_Exercise_
Everything in the listing below should be written out again exactly, except the pictures.

_Available data_
___
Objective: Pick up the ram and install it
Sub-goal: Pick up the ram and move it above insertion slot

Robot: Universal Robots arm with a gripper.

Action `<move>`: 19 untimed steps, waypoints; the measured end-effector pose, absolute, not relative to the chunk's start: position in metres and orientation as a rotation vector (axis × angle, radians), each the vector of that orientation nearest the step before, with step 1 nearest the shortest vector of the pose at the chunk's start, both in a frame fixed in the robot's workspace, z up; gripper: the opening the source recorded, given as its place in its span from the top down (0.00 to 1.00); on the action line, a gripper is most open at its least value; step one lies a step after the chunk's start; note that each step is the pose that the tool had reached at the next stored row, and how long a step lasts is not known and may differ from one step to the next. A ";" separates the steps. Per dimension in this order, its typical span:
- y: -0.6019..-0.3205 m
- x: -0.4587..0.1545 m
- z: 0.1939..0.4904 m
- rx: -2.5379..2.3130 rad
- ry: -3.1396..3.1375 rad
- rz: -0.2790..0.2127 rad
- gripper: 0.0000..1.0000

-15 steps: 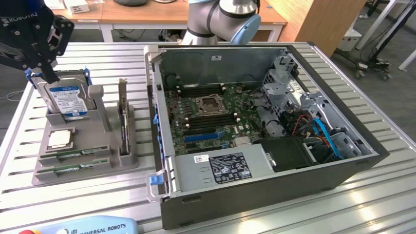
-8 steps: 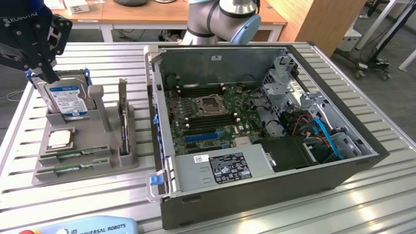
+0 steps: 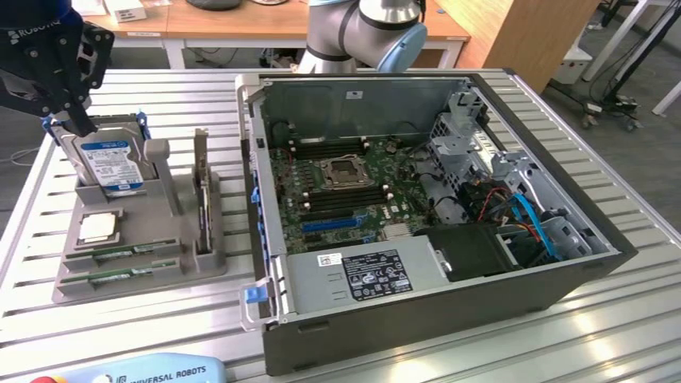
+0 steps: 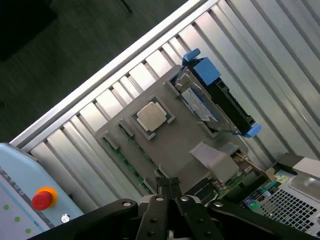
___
_Exercise response_
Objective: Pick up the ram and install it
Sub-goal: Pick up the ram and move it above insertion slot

Robot: Universal Robots arm with a gripper.

Action `<move>`: 19 untimed steps, waypoints; the measured end-effector pose, absolute, not relative to the chunk's start: position in metres and orientation as a rotation vector (axis × angle, radians), each the vector of that orientation nearest the step before, with step 1 nearest the shortest vector of the pose at the chunk's start, both in a frame fixed in the robot's workspace, z up; gripper: the opening the source recorded, given as its place in its span from the top down (0.00 to 1.00); on the action line, a gripper is most open at its least value; step one lies a step after the chunk's start; note that each step is the pose that the tool had reached at the next stored row, and how long a step lasts is not known and may differ from one step to the next. A ";" separates the steps. Per dimension in this order, its typical span:
- y: -0.6019..-0.3205 m
- x: -0.4587..0.1545 m
- z: 0.1939..0.4904 m
- rx: -2.5379..2.3130 rad
- ry: -3.1396..3.1375 rad
- rz: -0.2790..0.2127 rad
- gripper: 0.0000..1.0000

-15 steps: 
-8 steps: 
+0 steps: 
+0 steps: 

The answer has been given in full.